Requirement - For this exercise, copy each line of the records that contains the word "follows".

***** Data in this exercise

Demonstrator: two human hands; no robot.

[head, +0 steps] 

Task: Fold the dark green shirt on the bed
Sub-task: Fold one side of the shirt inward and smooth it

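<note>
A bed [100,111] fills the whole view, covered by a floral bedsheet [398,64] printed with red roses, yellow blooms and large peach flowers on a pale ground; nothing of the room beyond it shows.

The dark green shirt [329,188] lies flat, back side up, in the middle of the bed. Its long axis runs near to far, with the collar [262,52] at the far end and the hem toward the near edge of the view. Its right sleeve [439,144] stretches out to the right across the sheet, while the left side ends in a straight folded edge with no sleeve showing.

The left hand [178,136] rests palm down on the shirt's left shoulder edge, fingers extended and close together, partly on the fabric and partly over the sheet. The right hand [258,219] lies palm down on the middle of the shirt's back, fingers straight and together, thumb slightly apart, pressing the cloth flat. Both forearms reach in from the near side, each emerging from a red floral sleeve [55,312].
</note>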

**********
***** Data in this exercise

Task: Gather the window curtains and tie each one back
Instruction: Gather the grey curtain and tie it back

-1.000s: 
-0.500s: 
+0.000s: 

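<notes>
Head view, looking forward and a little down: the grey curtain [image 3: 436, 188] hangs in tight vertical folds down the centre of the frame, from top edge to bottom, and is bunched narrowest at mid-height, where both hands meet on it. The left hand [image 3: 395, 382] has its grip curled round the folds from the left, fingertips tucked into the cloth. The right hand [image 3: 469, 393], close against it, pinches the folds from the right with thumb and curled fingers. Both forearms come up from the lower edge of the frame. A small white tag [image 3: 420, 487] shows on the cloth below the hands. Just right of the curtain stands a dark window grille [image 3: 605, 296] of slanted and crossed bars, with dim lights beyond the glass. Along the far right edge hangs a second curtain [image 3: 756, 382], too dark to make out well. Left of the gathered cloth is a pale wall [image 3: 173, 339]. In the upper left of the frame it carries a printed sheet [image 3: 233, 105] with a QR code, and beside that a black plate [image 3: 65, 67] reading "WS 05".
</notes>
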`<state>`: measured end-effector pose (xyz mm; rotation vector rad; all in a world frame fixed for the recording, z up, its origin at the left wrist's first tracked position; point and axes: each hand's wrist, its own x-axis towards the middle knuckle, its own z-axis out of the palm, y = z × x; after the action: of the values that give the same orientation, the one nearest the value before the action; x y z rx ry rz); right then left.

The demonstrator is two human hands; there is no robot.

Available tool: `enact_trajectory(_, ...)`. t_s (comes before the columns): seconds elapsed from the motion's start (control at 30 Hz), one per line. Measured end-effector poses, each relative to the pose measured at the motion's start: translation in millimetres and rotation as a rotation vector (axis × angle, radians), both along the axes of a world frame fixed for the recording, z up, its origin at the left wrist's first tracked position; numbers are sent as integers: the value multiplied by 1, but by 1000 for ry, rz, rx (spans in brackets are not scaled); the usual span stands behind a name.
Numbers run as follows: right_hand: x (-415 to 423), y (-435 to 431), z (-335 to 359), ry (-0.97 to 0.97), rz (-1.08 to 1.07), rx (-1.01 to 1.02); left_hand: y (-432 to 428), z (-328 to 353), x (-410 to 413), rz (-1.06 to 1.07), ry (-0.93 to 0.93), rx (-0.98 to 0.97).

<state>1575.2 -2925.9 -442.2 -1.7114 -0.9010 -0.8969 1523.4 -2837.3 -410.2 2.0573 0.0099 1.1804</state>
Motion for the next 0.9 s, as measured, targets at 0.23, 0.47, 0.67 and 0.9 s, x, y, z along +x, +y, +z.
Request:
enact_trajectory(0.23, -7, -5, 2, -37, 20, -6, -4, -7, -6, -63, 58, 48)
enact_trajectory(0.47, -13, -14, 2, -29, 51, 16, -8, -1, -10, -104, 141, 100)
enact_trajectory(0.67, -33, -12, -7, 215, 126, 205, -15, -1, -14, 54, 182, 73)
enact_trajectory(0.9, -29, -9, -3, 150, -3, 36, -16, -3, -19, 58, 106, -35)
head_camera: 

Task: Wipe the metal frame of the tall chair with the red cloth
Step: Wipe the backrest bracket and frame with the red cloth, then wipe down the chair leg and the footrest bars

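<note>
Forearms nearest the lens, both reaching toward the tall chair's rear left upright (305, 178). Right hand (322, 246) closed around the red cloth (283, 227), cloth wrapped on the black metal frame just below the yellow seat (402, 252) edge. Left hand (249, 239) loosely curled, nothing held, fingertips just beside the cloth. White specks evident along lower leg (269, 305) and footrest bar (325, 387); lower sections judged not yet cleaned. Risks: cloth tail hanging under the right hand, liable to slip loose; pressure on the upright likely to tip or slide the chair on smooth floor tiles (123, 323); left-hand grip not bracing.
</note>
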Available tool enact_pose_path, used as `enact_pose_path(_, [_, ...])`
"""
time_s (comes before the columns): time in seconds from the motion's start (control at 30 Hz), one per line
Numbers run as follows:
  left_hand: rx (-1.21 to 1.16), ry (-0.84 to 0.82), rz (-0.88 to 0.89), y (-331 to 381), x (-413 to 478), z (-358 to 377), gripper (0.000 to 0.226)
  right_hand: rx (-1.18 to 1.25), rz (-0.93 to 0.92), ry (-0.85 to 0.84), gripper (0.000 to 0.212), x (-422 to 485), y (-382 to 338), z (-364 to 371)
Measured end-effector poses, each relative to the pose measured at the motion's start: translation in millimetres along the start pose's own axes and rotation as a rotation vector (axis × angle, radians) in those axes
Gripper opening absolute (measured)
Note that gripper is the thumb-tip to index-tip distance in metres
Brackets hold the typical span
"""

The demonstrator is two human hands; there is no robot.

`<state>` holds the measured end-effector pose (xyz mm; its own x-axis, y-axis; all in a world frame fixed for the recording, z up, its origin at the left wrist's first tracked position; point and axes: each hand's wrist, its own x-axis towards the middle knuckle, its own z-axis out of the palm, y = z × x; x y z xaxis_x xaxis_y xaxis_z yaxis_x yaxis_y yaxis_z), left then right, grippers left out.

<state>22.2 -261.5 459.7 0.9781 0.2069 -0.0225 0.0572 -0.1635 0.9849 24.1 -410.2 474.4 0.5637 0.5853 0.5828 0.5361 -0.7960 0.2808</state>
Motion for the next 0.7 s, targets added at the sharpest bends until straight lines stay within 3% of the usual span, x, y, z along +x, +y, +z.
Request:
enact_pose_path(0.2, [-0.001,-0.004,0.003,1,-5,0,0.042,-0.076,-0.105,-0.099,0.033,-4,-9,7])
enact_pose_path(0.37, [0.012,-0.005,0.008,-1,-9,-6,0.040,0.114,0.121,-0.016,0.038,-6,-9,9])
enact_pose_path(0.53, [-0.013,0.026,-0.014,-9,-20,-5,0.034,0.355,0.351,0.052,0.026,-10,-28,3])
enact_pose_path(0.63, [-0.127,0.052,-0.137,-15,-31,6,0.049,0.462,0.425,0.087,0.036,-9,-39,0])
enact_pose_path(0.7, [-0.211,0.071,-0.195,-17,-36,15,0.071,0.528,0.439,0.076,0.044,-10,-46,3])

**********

Reply to the task -
Numbers run as follows: right_hand: x (-415 to 423), y (-435 to 431), z (-335 to 359), ry (-0.97 to 0.97), rz (-1.08 to 1.07), rx (-1.01 to 1.02); left_hand: y (-432 to 428), z (-328 to 353), x (-410 to 413), rz (-1.06 to 1.07), ry (-0.93 to 0.93), rx (-0.98 to 0.97).
Numbers run as follows:

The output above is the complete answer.